Smoothing spline seems to fit too precisely?

Question

I am trying to fit some time series data to a smoothing spline in R. However, it seems like the spline is fitting the data too perfectly, meaning overfitting. I was trying to figure out what settings to change to try and adjust the level of smoothing. I don't want to manually set the $\lambda$ parameter, because it seems like that should automatically be set according to some metric. I believe the default is generalized cross-validation, so that should work okay.

Here is some data and code. Can anyone tell me the correct way to apply the splines to the dataset.

I can manually change the number of Knots, but that seems a bit manual. I have a number of datasets to fit, so I don't want to manually fit the number of knots each time. Is there a better way to determine the penalty. I suppose having a twice differentiable function is optimal, so no sharp edges.

library(npreg)

y <- c(23.0, 27.0, 25.0, 25.0, 25.0, 22.0, 22.0, 21.0, 18.0, 16.0, 17.0, 17.0, 19.0, 19.0, 19.0, 20.0, 19.0, 18.0, 20.0, 19.0, 17.0, 21.0, 20.0, 16.0, 15.0, 16.0, 14.0, 14.0, 12.0, 14.0)

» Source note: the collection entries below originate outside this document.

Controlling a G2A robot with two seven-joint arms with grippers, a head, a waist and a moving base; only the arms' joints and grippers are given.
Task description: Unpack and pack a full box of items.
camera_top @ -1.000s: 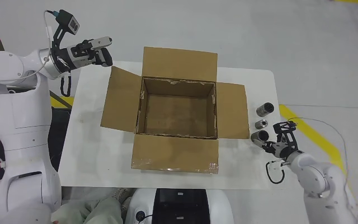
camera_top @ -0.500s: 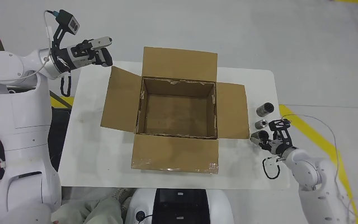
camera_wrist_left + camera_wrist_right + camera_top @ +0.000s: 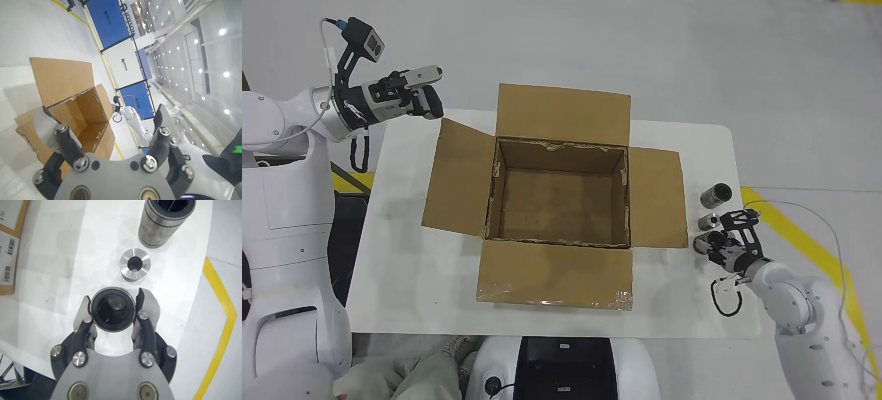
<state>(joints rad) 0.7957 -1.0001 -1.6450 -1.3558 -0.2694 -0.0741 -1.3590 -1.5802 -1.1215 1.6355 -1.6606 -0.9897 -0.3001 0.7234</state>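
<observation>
box (image 3: 558,275) brown | table (image 3: 402,260) white | cylinder (image 3: 113,309) black-rimmed | bushing (image 3: 135,265) silver | floor line (image 3: 219,285) yellow

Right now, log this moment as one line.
box open, empty | right gripper shut on cylinder on table | short cylinder, tall cylinder beside | left gripper open, empty

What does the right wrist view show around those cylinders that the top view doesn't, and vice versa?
Right wrist view: the right gripper is shut around the nearest cylinder, a pad on each side, its hollow bore facing up. Top view: the cardboard box stands with four flaps spread and nothing inside; the left gripper hangs off the table's corner. Both: three metal cylinders in a row beside the box, the nearest at the right gripper.
</observation>
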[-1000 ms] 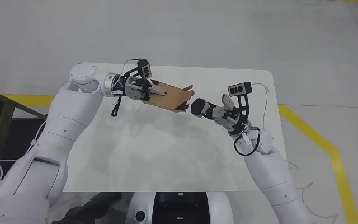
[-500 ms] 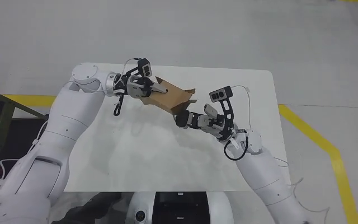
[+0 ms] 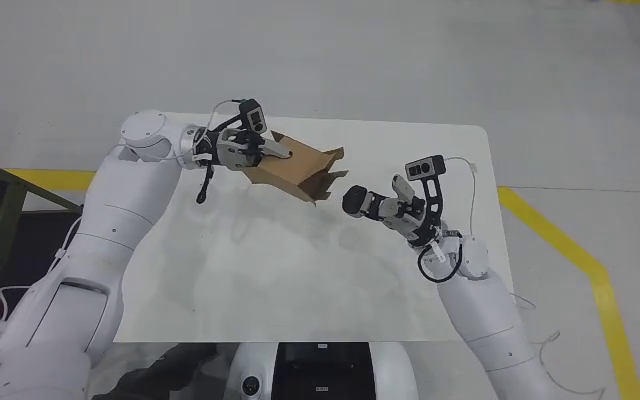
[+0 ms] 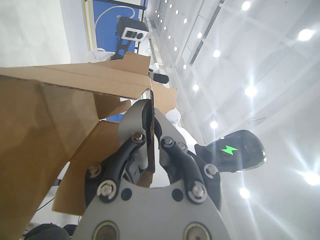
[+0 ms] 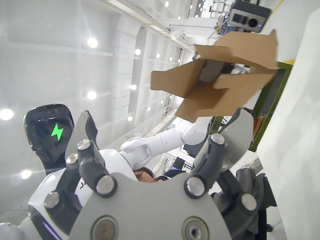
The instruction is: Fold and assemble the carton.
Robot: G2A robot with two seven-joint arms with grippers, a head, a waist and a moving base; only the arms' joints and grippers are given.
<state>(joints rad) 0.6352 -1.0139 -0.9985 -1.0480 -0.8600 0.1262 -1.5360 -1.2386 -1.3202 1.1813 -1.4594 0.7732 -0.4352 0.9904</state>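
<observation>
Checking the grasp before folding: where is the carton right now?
Top view: the carton is over the table's far side, left of centre, clamped in the left gripper, its flapped end facing the open right gripper close by.

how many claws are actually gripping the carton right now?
1. The left claw is clamped on an edge of the carton. The right claw is open and sits apart from the carton's open, flapped end, touching nothing.
</observation>
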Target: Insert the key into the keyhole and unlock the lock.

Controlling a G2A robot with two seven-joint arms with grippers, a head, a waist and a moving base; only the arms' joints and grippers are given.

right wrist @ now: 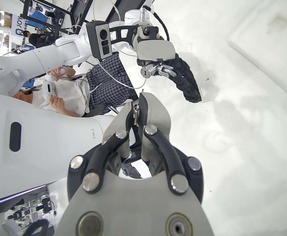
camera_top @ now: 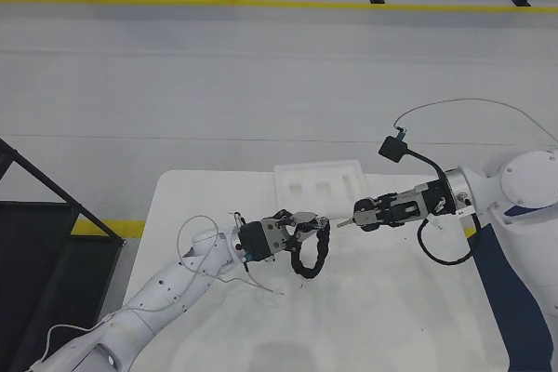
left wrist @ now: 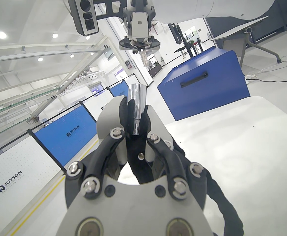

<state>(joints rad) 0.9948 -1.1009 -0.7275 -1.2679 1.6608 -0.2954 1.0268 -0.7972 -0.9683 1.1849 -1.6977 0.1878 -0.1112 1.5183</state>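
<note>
The right pincer (right wrist: pixel 137 109) is clamping narrowly on the key (right wrist: pixel 135 114), whose bow is sitting between the black pads while the blade is pointing out past the fingertips. Straight ahead of it, the left pincer (right wrist: pixel 158 67) is gripping the lock (right wrist: pixel 147 71) by its chrome barrel, with the round keyhole (right wrist: pixel 144 73) facing the key. From above, the two arms are meeting nose to nose over the middle of the white bench (camera_top: pixel 400 307). The key tip is hanging near the barrel's end but apart from it, so it is not yet inside. In the left wrist view, the barrel is standing up between the closed pads, and the key is hovering beyond its open end, roughly in line with it. The lock's black cable (camera_top: pixel 312 260) is drooping in a loop from the left pincer down to the bench. A white foam tray (camera_top: pixel 321 179) is lying on the bench's far side, behind both pincers.
</note>
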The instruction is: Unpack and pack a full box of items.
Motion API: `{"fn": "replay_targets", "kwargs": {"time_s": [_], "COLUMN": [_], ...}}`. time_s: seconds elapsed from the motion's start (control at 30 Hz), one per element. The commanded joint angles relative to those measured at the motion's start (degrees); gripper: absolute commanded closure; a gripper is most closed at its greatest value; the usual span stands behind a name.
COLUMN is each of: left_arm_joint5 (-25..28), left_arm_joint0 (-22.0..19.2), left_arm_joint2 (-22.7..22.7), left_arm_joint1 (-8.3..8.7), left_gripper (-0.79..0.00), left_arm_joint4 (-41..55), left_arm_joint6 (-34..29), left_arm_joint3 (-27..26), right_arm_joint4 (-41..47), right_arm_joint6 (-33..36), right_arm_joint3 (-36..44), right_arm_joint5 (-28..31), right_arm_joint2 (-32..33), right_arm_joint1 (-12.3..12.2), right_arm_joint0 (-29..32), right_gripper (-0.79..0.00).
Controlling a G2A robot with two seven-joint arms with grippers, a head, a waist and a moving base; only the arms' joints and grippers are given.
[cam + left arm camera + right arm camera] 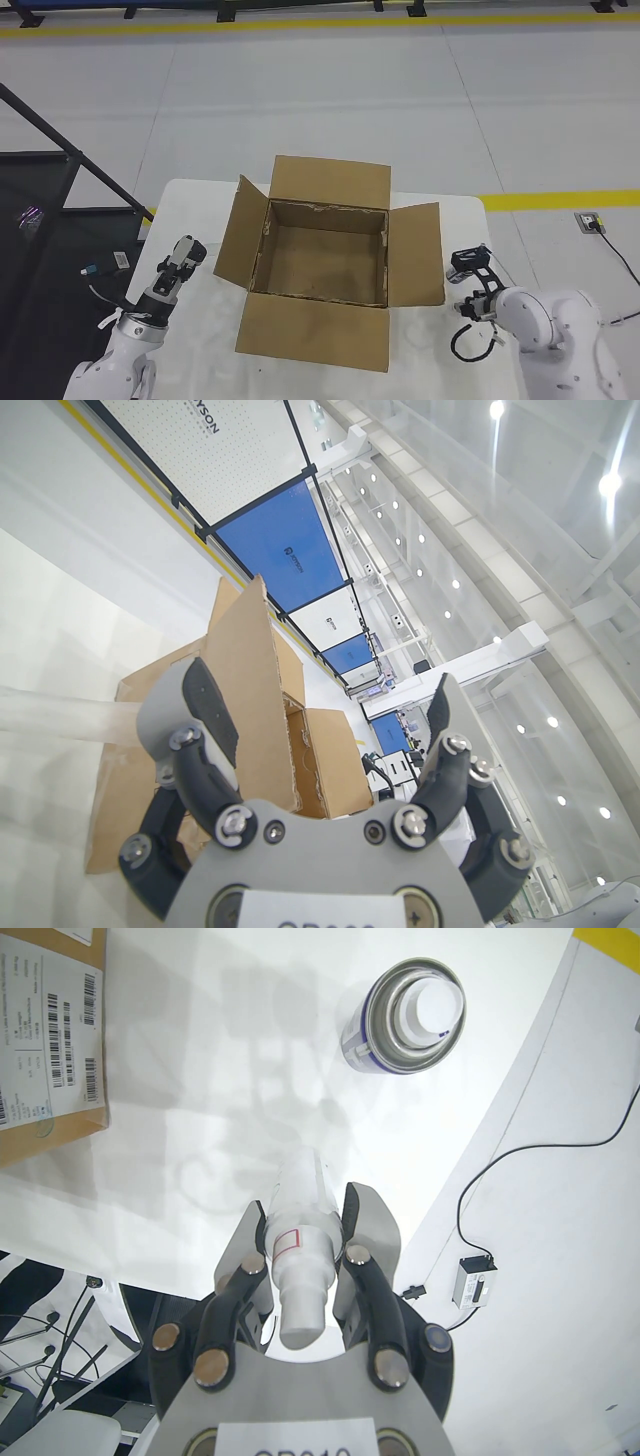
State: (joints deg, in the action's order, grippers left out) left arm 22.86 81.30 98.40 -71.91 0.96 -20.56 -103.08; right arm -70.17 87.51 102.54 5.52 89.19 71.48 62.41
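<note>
An open cardboard box (318, 265) stands mid-table with all its flaps spread; its inside looks bare. Right of it my right gripper (468, 268) (305, 1220) is shut on a white bottle (300, 1208) near the neck, base pointing down at the tabletop; whether it touches I cannot tell. A blue and silver spray can (405, 1023) with a white cap stands upright on the table beyond the bottle. Left of the box my left gripper (185, 252) (325, 710) is open, holds nothing and tilts upward, with the box (250, 710) just beside it.
A labelled box flap (50, 1053) lies on the white table (190, 210) near the bottle. The table's right edge runs close past the spray can, with a cable and small grey unit (475, 1283) on the floor. A dark frame and cloth (40, 240) stand left of the table.
</note>
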Motion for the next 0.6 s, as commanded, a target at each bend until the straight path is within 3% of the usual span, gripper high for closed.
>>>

x <- c(1979, 1980, 1981, 1982, 1983, 1984, 1985, 1986, 1987, 1988, 1989, 1990, 1991, 1992, 1993, 1994, 1995, 1996, 1997, 1998, 1999, 2000, 2001, 2002, 2003, 2004, 2005, 2006, 2007, 2008)

mod <- ss(x, y)
pred_y <-predict(mod, x)$y
plot(x,y)
lines(x, pred_y, lwd=2)

The corresponding picture is.

Answer 1

More specifically, you are right that something is being done to select the smoothing parameters for the spline and that by default this is GCV. It is known (from the spline / GAM literature) that GCV can undersmooth and I believe this is what you are seeing here.

Choosing another method, such as REML smoothness selection leads to a more reasonable fit:

# reusing objects from your post
m_reml <- ss(x, y, method = "REML")
p_reml <- predict(m_reml, x)$y
plot(x, y)
lines(x, pred_y, col = "red", lwd = 2)
lines(x, p_reml, col = "blue", lwd = 2)

produces

As you have a variable that is ordered in time, there is the additional complication that if there is some signal that is contaminated by autoregressive noise, this violates the assumptions used to select the smoothing parameters and can lead you to over fit. One option in that case would be to model the autocorrelated noise:

library("mgcv")
df <- data.frame(y = y, x = x)
m_gam <- gamm(y ~ s(x, k = 6), data = df, method = "REML",
              correlation = corAR1(form = ~ x))

p_gam <- predict(m_gam$gam, newdata = df)

plot(x, y)
lines(x, pred_y, col = "red", lwd = 2)
lines(x, p_reml, col = "blue", lwd = 2)
lines(x, p_gam, col = "green", lwd = 2)

In this instance it doesn't help (for some definition of "help") as the model has assigned all the variation to the autocorrelation process (the AR(1)) and the resulting trend is linear with some aspect of the model fit becoming no-positive definite - a sure sign that the model is over-fit or too complex. This often happens because a trend and an autocorrelation process like the AR(p) are not always identifiable from data

Answer 2

The number of knots is a hyperparameter. You can tune it.

There are many approaches although for time series you will need to be cautious about how you partition the data. See this online textbook passage for guidance on splitting. Essentially, you'll have to sequentially break the data up into blocks.